### Recorded data
*** Begin section ***

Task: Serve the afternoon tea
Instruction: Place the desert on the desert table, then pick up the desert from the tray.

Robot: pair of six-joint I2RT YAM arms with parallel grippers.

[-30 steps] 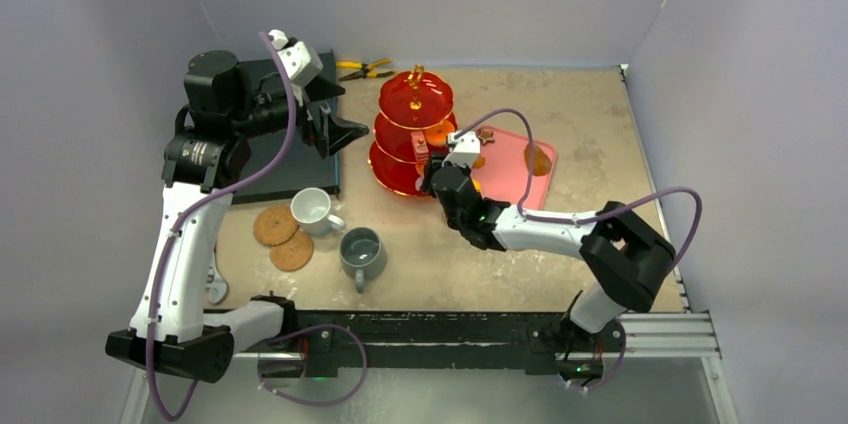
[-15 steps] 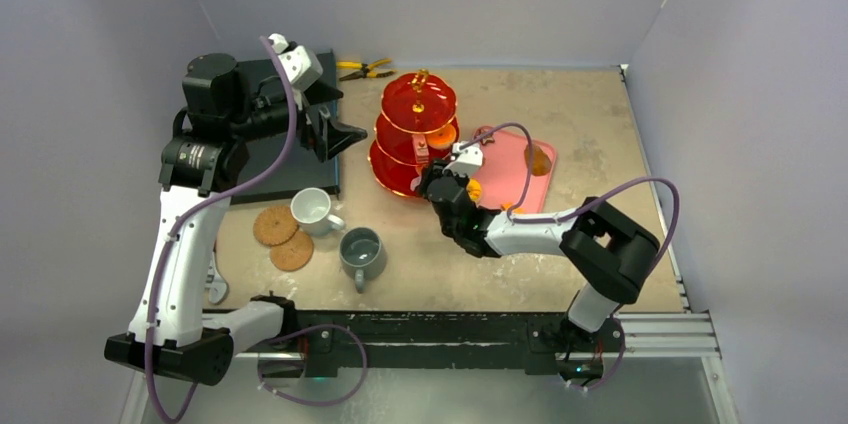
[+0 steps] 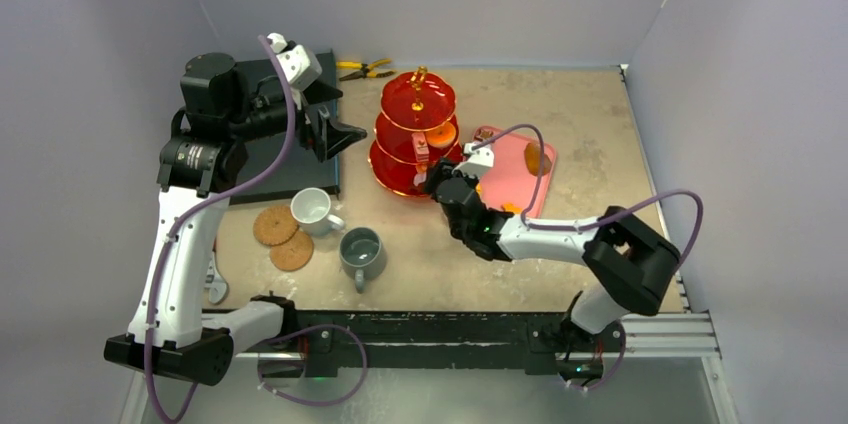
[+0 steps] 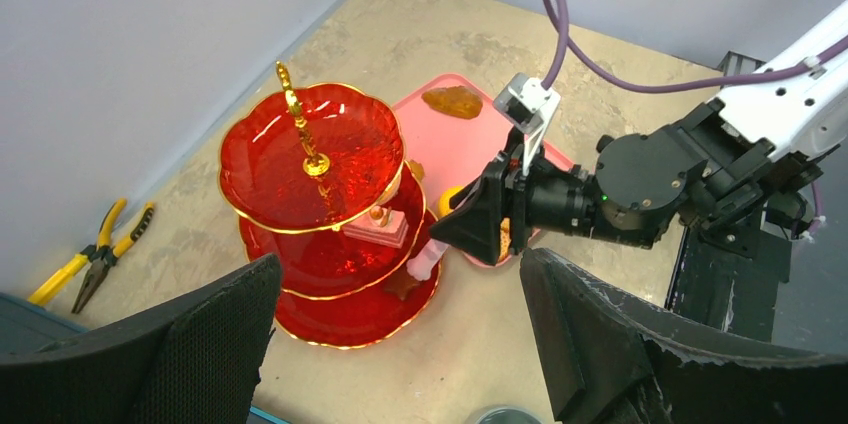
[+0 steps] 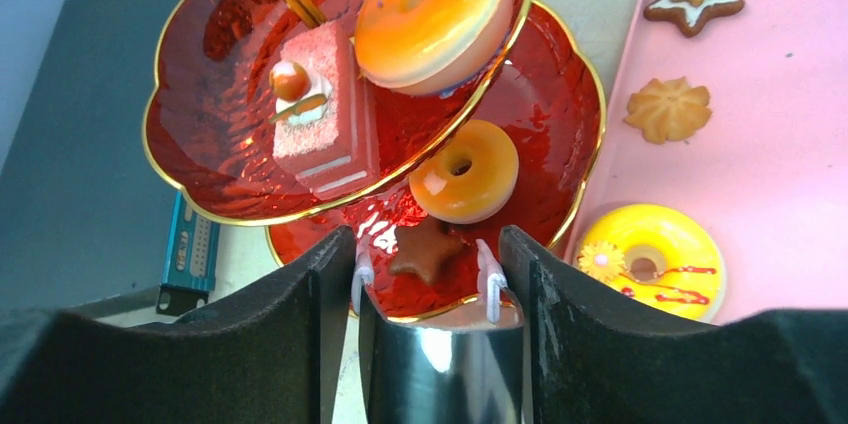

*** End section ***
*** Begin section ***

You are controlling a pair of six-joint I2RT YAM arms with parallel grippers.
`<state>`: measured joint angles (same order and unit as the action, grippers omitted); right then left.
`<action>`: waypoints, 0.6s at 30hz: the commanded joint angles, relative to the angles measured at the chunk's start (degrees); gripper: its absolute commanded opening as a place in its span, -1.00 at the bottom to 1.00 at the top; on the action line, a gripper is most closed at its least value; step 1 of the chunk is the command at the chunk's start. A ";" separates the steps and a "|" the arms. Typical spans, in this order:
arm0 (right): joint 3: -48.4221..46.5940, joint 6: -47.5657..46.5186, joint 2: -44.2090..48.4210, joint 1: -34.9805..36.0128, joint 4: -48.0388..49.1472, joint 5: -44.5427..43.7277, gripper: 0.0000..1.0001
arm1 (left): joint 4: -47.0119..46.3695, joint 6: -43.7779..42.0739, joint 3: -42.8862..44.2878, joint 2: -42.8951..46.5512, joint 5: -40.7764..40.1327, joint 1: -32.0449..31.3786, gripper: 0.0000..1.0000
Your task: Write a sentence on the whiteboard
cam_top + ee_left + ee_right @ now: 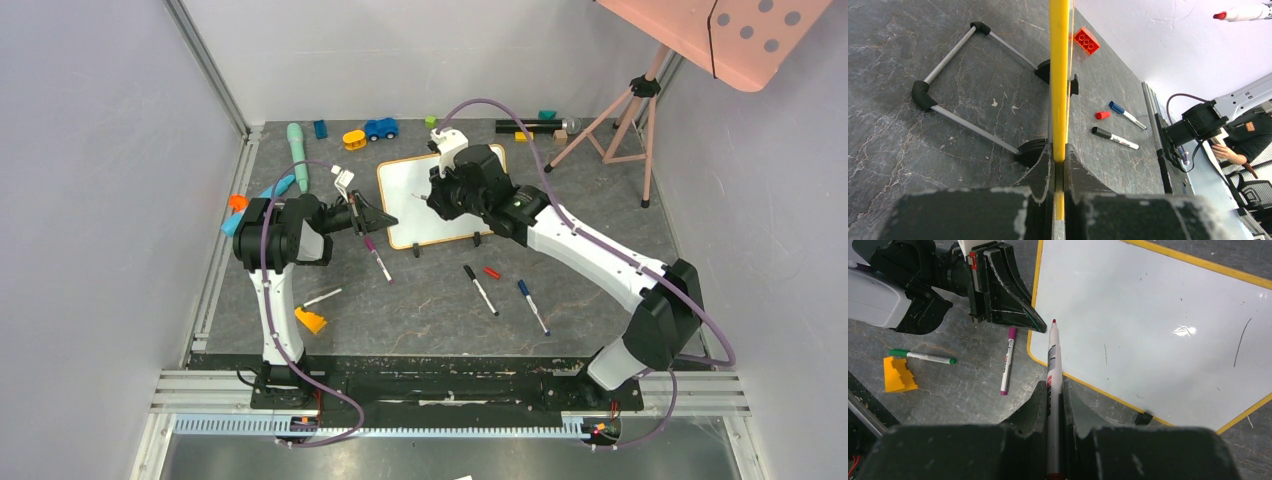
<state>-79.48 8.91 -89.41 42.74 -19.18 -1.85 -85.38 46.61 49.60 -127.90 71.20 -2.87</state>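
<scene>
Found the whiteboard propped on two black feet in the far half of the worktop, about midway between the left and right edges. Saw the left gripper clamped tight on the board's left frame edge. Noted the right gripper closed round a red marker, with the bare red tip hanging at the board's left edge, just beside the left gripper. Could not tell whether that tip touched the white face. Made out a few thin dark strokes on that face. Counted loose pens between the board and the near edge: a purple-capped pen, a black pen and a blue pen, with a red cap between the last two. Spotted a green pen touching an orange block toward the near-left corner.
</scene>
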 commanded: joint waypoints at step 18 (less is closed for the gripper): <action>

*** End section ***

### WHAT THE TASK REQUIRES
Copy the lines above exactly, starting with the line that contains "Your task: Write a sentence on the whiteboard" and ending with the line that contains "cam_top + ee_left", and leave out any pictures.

### ANSWER TO THIS TASK
Your task: Write a sentence on the whiteboard
cam_top + ee_left + ee_right @ now: 

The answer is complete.